■ TASK DIRECTIONS
In the records that follow, the lines from the one containing "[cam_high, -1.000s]" to the one containing "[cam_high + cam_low", inclusive, are to be given again exactly.

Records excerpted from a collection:
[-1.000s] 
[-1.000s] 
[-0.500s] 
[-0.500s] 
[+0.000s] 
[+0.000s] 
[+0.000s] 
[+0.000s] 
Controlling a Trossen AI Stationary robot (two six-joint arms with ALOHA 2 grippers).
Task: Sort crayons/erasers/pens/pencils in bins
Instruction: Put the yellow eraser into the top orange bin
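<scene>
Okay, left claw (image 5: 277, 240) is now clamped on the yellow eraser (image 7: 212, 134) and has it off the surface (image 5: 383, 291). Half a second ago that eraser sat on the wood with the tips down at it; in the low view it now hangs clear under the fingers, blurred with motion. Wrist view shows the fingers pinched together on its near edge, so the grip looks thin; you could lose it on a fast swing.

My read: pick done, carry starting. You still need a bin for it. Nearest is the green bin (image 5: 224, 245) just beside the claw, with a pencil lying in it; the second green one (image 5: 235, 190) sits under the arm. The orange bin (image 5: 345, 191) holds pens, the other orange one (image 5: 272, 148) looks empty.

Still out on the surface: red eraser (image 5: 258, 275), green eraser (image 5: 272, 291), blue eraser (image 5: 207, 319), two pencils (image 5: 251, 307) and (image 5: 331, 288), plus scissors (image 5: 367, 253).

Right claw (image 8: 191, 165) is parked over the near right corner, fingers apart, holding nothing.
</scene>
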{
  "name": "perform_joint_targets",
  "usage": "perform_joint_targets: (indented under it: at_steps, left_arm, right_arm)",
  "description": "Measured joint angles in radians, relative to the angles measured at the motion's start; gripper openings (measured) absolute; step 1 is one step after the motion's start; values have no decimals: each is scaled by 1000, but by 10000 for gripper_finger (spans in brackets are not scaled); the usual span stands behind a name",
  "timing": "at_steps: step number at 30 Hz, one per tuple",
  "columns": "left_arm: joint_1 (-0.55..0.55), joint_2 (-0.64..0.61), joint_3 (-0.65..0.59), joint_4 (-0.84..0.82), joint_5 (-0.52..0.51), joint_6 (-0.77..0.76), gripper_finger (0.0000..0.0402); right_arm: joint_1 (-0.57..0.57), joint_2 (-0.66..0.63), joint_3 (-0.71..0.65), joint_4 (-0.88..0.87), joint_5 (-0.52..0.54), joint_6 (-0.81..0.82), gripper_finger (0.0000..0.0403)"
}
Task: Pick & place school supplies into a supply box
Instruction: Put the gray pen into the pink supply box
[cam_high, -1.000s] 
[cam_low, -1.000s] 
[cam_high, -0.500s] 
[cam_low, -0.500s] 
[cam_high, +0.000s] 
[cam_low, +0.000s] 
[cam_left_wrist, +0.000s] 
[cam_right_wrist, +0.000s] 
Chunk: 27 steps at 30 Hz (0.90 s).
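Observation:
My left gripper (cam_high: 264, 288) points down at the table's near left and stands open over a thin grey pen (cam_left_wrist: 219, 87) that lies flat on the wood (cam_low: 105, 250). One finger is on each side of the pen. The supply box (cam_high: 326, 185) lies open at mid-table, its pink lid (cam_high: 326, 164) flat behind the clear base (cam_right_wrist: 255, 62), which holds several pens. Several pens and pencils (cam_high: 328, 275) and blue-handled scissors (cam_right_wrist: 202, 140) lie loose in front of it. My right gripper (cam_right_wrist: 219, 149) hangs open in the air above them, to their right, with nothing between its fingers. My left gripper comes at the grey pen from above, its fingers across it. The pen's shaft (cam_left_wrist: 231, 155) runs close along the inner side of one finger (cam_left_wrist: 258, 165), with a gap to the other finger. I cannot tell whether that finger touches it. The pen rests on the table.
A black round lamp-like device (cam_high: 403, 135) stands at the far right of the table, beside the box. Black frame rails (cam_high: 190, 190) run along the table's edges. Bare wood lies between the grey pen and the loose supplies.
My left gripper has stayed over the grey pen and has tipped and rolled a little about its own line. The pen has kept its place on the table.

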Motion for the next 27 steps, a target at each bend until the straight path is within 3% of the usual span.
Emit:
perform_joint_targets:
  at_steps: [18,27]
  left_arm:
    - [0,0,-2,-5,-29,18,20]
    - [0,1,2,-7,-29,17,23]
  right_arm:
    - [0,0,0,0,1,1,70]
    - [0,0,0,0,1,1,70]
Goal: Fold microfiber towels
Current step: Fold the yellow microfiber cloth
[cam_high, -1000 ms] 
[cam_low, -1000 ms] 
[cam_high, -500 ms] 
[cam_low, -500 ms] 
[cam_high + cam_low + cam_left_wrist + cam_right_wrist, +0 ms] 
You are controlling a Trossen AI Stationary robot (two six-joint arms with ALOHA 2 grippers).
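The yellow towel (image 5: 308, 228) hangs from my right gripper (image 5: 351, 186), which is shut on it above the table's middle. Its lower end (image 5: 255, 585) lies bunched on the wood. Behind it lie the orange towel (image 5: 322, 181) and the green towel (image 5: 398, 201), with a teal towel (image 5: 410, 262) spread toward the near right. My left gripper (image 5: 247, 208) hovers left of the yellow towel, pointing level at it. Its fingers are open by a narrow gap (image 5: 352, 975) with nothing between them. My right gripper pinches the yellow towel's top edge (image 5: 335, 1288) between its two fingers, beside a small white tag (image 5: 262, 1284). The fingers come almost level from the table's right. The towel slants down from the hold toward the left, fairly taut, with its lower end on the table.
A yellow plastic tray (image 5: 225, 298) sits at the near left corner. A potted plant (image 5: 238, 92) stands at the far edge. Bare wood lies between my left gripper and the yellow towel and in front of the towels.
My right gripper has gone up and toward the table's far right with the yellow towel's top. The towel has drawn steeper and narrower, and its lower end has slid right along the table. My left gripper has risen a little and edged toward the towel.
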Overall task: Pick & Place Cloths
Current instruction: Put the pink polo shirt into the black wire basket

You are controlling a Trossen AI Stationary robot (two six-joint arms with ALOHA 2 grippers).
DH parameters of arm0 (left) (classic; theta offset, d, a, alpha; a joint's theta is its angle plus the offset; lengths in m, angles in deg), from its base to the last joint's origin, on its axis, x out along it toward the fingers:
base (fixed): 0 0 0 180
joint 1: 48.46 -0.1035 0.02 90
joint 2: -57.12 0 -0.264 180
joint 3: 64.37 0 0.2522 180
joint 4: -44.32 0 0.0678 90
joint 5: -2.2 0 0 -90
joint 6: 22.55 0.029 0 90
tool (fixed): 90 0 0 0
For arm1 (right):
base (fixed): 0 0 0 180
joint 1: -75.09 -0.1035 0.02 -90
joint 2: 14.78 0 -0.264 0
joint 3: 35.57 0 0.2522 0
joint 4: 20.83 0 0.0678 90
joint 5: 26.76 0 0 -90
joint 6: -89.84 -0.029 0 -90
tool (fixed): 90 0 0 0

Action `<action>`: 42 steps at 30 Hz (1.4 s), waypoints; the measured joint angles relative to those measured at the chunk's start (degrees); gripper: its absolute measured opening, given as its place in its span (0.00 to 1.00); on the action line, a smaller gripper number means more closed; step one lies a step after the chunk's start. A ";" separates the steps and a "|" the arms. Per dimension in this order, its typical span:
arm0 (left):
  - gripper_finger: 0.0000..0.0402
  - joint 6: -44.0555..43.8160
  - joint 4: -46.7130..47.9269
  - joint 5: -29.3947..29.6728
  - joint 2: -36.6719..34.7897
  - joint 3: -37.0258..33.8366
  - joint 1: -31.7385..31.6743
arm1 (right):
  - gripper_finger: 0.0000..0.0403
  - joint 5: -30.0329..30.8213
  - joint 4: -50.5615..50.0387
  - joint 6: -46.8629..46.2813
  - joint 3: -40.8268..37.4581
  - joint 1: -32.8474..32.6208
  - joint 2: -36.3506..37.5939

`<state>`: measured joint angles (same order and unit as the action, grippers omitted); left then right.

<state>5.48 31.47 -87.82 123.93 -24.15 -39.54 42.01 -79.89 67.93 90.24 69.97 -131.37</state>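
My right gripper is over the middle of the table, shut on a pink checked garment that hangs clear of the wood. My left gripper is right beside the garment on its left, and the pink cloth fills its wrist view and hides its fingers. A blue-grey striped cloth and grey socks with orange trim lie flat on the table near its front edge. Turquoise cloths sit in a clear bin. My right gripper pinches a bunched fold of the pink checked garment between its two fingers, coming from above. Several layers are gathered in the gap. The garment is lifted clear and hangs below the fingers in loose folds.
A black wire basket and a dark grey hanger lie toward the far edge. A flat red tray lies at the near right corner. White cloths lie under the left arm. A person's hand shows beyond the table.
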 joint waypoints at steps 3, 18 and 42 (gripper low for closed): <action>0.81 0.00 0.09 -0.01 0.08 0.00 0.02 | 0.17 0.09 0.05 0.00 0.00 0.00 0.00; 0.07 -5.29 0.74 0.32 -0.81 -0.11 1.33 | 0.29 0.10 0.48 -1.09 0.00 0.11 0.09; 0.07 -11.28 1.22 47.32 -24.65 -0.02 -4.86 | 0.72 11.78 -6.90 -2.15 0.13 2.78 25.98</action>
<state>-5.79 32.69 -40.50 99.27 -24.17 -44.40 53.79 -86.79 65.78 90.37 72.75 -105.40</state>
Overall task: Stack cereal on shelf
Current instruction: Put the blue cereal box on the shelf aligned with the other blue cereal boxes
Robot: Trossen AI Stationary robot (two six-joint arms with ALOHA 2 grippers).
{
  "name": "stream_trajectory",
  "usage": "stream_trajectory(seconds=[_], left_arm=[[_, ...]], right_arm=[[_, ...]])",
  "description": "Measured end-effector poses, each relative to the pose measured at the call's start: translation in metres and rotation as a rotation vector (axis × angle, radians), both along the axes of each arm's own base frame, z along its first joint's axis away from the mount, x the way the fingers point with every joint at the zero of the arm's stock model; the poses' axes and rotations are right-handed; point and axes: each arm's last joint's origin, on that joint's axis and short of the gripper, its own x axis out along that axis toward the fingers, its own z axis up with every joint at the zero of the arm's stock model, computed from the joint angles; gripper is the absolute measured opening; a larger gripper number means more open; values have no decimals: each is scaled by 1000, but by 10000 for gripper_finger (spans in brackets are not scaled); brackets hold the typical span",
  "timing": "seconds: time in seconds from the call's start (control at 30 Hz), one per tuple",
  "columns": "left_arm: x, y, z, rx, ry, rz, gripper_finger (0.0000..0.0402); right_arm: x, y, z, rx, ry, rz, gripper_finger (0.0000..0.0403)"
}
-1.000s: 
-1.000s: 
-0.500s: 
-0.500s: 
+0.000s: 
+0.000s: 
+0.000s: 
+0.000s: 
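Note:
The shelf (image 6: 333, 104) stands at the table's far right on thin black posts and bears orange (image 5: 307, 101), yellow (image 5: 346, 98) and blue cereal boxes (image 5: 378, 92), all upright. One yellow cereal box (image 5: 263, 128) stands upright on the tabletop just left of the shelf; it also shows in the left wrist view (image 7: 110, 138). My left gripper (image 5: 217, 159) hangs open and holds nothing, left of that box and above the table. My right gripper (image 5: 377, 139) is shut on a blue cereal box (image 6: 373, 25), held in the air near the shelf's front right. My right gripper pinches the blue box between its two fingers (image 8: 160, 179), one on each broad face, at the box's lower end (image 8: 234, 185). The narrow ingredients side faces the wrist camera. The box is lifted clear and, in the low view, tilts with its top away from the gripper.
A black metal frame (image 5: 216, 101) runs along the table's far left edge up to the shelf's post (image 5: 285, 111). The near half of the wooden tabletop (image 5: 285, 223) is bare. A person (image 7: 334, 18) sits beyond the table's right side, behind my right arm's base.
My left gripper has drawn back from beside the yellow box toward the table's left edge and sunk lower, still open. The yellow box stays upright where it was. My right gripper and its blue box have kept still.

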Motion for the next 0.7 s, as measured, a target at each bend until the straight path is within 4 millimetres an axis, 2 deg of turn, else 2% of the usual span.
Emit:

■ RESULT
[cam_high, -1.000s] 
[cam_low, -1.000s] 
[cam_high, -0.500s] 
[cam_low, -0.500s] 
[cam_high, +0.000s] 
[cam_low, +0.000s] 
[cam_left_wrist, +0.000s] 
[cam_right_wrist, +0.000s] 
Chunk: 27 steps at 30 Hz (0.90 s).
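Observation:
My left gripper (cam_high: 264, 288) points down at the table's near left and stands open over a thin grey pen (cam_left_wrist: 219, 87) that lies flat on the wood (cam_low: 105, 250). One finger is on each side of the pen. The supply box (cam_high: 326, 185) lies open at mid-table, its pink lid (cam_high: 326, 164) flat behind the clear base (cam_right_wrist: 255, 62), which holds several pens. Several pens and pencils (cam_high: 328, 275) and blue-handled scissors (cam_right_wrist: 202, 140) lie loose in front of it. My right gripper (cam_right_wrist: 219, 149) hangs open in the air above them, to their right, with nothing between its fingers. My left gripper comes at the grey pen from above, its fingers across it. The pen's shaft (cam_left_wrist: 231, 155) runs close along the inner side of one finger (cam_left_wrist: 258, 165), with a gap to the other finger. I cannot tell whether that finger touches it. The pen rests on the table.
A black round lamp-like device (cam_high: 403, 135) stands at the far right of the table, beside the box. Black frame rails (cam_high: 190, 190) run along the table's edges. Bare wood lies between the grey pen and the loose supplies.
My left gripper has stayed over the grey pen and has tipped and rolled a little about its own line. The pen has kept its place on the table.
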
Motion for the next 27 steps, a target at each bend until the straight path is within 3% of the usual span.
Emit:
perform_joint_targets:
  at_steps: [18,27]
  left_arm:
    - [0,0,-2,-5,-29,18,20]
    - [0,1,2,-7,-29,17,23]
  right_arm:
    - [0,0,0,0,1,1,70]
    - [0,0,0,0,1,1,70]
Goal: Fold microfiber towels
Current step: Fold the yellow microfiber cloth
[cam_high, -1000 ms] 
[cam_low, -1000 ms] 
[cam_high, -500 ms] 
[cam_low, -500 ms] 
[cam_high + cam_low + cam_left_wrist + cam_right_wrist, +0 ms] 

The response to the exercise is now finished.